Whenever I tell people we have lots of rabbits in our community, they nod and say “yes us too”. But I’m not referring to the native jack rabbits that don white coats for Winter. These rabbits are feral and once belonged to one of my neighbours (I’ll never name a name, because I’m not a snitch).
These rabbits first came onto the scene in (or around) 2009 and some of the older ones can still be seen kicking around today. At last count there were approximately 80 rabbits and by my estimation there will be at least 160 by the end of 2016. They are everywhere and can now be seen in all of our neighbouring communities and local parks too.
They are as cute as they are destructive. If I was to invest in anything on the stock market, it would be the company that makes chicken wire. You can’t walk down a street in my neighbourhood without a) seeing a rabbit and b) seeing an investment in chicken wire. For the most part they are harmless thanks to bountiful green spaces but come Winter they get hungry and come Spring they have more babies.

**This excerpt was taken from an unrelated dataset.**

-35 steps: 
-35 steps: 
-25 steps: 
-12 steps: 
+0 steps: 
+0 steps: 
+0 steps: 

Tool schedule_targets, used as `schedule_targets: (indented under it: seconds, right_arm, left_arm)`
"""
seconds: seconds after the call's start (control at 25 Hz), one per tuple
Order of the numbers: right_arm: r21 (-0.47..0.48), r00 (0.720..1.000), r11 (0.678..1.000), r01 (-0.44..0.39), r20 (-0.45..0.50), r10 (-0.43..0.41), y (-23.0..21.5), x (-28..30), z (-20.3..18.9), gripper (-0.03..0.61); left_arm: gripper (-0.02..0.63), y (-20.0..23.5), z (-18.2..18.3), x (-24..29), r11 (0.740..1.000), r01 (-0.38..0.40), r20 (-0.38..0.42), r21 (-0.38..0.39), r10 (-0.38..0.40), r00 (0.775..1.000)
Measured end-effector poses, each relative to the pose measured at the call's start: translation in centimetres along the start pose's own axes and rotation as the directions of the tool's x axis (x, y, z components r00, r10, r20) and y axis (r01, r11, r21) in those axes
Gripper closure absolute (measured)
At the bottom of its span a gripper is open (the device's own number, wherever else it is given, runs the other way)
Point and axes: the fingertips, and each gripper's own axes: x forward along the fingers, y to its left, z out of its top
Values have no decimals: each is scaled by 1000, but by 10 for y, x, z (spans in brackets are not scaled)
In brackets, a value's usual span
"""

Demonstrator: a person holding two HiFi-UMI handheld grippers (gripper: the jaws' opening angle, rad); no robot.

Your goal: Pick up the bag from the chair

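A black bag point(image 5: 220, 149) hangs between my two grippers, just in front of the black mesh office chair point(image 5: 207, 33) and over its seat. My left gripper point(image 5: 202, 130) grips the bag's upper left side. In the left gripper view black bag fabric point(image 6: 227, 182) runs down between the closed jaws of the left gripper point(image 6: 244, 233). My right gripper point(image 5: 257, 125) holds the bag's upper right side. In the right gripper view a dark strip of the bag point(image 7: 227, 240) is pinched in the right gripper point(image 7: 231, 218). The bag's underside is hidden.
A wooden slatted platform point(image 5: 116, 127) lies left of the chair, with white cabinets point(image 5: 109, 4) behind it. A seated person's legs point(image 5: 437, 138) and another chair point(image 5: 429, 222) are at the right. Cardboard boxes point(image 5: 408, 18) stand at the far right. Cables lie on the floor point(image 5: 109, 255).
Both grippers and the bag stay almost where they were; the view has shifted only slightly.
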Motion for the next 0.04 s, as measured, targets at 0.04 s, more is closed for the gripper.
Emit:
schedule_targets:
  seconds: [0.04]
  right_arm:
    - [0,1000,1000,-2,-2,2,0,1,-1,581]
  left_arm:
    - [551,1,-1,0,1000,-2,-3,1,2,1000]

My rescue cat (Claude) loves to bring me a baby rabbit home every day when they are in season – I have a 50% rescue success rate (and lots of awesome picture of me with them). I find it really interesting how the local Bylaw officers turn a blind eye to the issue but I think that has more to do with the fact that chasing dog owners and junk hoarders is a quicker win. I’d love to see the bylaw officers chasing them – it would be great cardio for them and comedy for us.
Our fluffy-tailed friends are now somewhat part of this community (for now), are well-fed and prove to be an ever-popular excuse for a selfie.
On the plus side, they’re great at speeding up the composting process, provide a additional food source for local coyotes, bobcats and birds of prey. However, if they’re not careful, they’re going to end up on my good friend Jesse’s plate – he loves rabbit (they serve a mean rabbit tagliatelle at his restaurant in Inglewood – I can assure you those rabbits come from a licensed farm).
Please think twice about feeding the not-so-wildlife.